Verkehrte Welt. In einem Moment stolperte man noch über bereits geleerte Plastikbecher, wich lauten Menschengruppierungen aus, nahm den Bier- und Zigarettengeruch tief in sich auf. Dann der erste Blick weg von dem klebrigen Boden, geradeaus zur Bühne der C-Halle. Dort wurden überlebensgroße Banner in Form von Kirchenfenstern gehisst, um im Folgenden die 25-jährige Florence Welch und ihre Band zu umschmiegen, den Rahmen zu setzen und auch ein wenig zu verwirren. Also kein gewöhnliches Konzert? Vielleicht doch eher das Wort zum Sonntag.
Die korallenroten Haare hochgesteckt, trägt Florence ein lang wallendes, weißrosanes Gewand. Die Predigerin. Eine Geste genügt, um dem schon mehrere Monate ausverkauften Venue Kreischen, Pfeifen oder einfach nur ein gelöstes Stöhnen zu entlocken. Eine weitere Handbewegung verschafft ihr einen Augenblick der gebannten Stille. Und so wiegelt sie mit „Only For A Night“ in einen anderthalb Stunden andauernden Wach-Schlaf.
Glitzer, Pathos, eng umschlungene Pärchenfronten. Nachdem das Debütalbum „Lungs“ von Florence & The Machine im Jahr 2009 den begehrten „Brit Critics’ Choice Award“ erhielt, scheinen mehr als nur drei Jahre vergangen zu sein. Denn der offensichtlichste Unterschied zu einem stinknormalen Rock-Konzert, oder auch zu dem Überraschungserfolg „A Kiss With A Fist“, ist wie Florence Welch ihre Stimme als Instrument, ja als Hauptattraktion der Tagträumerei einzusetzen weiß. Sie wirkt sicherer in ihrer Pose, souliger als noch zu Beginn. Nun kommen die Massen, 104.6 RTL- und FluxFM-Hörer, um sich gemeinsam mit der über 1,80 Meter großen Frau einen neuen Erfahrungsraum zu erschließen. Dies ist weniger dreckiger Indie, bei dem man sich Sorgen um Gewaltverherrlichung machen muss, als epochaler Gospel-Rock. Ob alte Stücke wie „Between Two Lungs“, „Dog Days Are Over“ oder Frischlinge wie „All This And Heaven Too“ und „Never Let Me Go“ – es geht darum maximal die Möglichkeiten auszuschöpfen sich dem Publikum mitzuteilen.
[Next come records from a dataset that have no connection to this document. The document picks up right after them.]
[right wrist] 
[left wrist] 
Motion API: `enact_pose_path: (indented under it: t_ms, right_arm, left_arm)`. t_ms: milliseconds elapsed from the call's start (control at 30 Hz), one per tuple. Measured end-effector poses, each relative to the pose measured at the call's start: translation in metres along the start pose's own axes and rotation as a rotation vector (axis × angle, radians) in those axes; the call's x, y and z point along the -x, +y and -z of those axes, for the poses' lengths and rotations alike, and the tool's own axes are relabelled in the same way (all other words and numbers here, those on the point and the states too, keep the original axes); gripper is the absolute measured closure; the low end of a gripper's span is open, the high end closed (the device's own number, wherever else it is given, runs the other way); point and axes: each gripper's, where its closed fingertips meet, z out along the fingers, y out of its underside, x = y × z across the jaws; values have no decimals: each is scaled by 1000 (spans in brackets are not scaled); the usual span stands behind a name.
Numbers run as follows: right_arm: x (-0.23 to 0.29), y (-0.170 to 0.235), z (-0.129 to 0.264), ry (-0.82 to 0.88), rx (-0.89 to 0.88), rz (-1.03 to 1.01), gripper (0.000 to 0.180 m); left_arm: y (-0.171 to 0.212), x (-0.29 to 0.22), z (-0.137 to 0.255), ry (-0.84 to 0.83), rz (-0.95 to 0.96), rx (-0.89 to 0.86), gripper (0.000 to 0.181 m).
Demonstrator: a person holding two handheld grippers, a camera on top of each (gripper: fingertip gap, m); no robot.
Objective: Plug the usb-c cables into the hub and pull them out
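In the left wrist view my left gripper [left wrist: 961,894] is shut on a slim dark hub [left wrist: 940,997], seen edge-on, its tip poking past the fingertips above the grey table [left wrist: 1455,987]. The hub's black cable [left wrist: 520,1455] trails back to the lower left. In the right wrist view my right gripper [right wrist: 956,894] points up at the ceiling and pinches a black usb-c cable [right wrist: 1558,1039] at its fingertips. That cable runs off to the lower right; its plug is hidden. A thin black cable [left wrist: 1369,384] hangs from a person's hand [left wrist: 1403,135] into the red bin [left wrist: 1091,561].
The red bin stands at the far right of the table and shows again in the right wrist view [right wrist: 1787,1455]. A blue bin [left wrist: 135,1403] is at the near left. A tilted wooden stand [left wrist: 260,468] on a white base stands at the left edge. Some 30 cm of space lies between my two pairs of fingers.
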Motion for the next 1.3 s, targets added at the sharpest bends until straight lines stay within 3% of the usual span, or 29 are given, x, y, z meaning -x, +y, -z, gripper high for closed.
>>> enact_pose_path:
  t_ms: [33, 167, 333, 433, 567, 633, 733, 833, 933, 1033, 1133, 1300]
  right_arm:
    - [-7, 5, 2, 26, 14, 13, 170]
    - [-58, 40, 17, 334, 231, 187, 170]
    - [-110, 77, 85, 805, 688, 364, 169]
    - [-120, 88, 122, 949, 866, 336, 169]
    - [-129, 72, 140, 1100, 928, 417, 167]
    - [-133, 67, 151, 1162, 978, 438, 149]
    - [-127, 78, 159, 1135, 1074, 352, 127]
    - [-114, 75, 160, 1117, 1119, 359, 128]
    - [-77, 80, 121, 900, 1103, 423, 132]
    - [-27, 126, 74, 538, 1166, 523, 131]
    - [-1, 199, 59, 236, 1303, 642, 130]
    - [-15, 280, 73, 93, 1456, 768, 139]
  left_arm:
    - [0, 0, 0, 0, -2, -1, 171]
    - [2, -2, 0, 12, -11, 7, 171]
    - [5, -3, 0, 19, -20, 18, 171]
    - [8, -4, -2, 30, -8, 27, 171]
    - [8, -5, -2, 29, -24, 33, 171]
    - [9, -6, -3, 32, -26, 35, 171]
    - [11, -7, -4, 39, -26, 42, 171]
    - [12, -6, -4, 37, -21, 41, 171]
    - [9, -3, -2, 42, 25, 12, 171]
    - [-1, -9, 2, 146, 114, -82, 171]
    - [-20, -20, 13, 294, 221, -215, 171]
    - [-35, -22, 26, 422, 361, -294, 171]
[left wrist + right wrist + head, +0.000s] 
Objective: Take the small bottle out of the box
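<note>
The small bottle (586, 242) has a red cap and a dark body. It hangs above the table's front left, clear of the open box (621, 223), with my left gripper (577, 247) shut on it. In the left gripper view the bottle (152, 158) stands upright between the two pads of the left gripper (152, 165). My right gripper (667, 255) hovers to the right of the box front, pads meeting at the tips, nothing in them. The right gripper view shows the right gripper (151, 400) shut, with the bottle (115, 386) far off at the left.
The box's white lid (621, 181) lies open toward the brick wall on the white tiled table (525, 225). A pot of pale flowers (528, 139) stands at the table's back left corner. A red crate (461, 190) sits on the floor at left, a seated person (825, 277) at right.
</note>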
„And I’ve been a fool and I’ve been blind, I can never leave the past behind. I can see no way, I can see no way. I’m always dragging that horse around.“
Die Dame der großen Gestik singt diese düsteren Zeilen aus dem Song „Shake It Out“ beschwingt, wirbelt die bodenlangen Kleiderärmel um sich herum und versucht jeden Winkel des Saals mit einem nachdrücklichen Blick zu bedenken. Das Publikum ist leise mitsingend immer bei ihr, lohnt ihr diese besondere Aufmerksamkeit mit hochgestreckten Armen und mit den Händen geformten Herzen bei „You’ve Got The Love“. In der Tat, sie sprach zu Gläubigen. Den Kopf wieder gerade gerichtet, trottet man nach Beendigung des Konzerts entrückt durch dieses eigensinnige Erlebnis zurück in den Alltag, wo der Pomp und Glamour zumindest im Kopf durch die Musik von Florence & The Machine einen nachhaltigen emotionalen Wegbegleiter gefunden hat.